The study has some limitations, such as the small sample sizes that carried out in only three out of 15 regions, which limits the generalization of the findings. As there are no existing data we could not standardize the demographic factors such as age, income and nature of the job, between the two samples. Thus, we could not isolate the contribution of the difference in mean age, income or nature of the job on the difference between health care utilization and health expenditure of the two samples in our study. Also, the study collected data on health care use and payments related to the last illness within the past 12 months, which can be related to recall bias. We also need to acknowledge possible sample selection bias as we systematically excluded the SSS insured when drawing the general population sample.
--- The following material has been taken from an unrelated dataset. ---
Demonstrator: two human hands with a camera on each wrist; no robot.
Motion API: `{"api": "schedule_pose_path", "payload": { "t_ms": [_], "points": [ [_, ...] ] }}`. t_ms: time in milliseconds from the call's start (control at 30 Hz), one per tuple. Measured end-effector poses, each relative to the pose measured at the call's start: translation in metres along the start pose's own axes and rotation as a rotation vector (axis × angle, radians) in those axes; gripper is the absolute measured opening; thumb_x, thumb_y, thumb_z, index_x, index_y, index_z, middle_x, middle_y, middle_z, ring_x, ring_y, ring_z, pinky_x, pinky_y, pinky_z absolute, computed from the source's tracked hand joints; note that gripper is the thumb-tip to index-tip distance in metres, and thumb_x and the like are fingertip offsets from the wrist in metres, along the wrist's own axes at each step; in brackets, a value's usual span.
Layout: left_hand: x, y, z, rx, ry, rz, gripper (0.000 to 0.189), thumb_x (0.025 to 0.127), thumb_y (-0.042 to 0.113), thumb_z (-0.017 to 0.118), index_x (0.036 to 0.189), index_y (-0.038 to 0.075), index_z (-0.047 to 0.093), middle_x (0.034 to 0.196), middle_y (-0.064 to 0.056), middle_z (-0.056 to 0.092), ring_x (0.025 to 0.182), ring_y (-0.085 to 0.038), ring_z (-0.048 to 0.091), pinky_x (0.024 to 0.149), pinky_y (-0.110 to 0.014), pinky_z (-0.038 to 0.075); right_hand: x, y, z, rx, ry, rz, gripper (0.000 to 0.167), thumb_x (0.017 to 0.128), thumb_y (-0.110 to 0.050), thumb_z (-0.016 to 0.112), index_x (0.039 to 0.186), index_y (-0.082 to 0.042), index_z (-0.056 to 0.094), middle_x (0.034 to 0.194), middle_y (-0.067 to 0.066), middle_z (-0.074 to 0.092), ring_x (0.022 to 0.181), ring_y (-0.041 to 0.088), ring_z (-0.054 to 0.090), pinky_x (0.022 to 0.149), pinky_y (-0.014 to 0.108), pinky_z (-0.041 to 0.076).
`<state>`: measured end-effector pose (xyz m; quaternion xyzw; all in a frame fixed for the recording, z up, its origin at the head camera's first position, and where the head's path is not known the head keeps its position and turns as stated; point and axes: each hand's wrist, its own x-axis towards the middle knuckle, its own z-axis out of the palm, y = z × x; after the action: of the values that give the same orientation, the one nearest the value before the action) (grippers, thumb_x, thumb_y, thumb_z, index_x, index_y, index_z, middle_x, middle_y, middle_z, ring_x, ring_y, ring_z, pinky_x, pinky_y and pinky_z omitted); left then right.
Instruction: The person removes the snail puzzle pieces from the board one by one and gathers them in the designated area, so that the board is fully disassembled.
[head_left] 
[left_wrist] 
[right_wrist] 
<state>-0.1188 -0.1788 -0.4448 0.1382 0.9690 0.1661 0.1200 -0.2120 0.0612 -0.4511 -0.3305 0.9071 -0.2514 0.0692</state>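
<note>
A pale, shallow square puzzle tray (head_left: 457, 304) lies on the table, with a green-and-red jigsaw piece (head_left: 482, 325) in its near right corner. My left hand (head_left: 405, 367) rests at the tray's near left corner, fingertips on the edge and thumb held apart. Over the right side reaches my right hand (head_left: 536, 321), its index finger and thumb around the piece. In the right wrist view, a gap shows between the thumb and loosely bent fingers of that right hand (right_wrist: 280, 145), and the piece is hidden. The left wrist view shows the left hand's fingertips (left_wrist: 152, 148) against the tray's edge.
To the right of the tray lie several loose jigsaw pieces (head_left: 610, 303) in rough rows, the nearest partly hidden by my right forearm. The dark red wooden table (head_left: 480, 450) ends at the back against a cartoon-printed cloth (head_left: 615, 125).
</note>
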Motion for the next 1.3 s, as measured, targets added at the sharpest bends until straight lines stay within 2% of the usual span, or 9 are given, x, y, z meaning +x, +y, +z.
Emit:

Moreover, the communities were selected based on feasibility as recommended by the authorities. This means that the sample selection was not fully random and we may therefore not necessarily generalize results to the country as a whole. Our study only shows the OOPPs of SSS members who took health care outside the SSS but does not report on the additional payments among SSS members who took health care provided by SSS. This study only provides a base for a new nation-wide study with a broader scope and larger samples, to study the effect of SSS membership. According to the cluster analysis results, most of the health care used during the last episode of illness, is at primary care level and further research should focus on this type of service utilization to differentiate between primary and specialist services.

Conclusion

The significantly higher OOPPs among general population sample highlighted the need of financial protection among this group. In addition, households with higher income have to pay higher expense for their last health care used and had to borrow money or sell assets as coping strategies to cover the payment is evidence of the high burden of the health care cost among Myanmar people. Low level of utilization of health care provided by social security scheme (23%) among its members who sought health care in the past 12 months shows the low preference of SSS service by its members. Myanmar requires extending social protection for both 1) coverage breadths as only 3.4% of the employment population enrolled in the SSS although we found that the SSS can provide financial risk protection to some extent, and 2) coverage depth as the SSS sample still need to find coping strategies to cover high OOPPs expenses for health care. Previous study, Tessier and Thida [21], also suggest that the SSS should try to extend the target groups who are easy to incorporate at first (i.e. families, civil servants) and then to other groups (i.e. smaller businesses, informal economy) in the coverage breaths aspect. The factors influencing choice of health services discovered by our study are distance, perceived high quality health care, and cost of health care in both samples. To strengthen SSS, the mentioned factors should be considered to improve.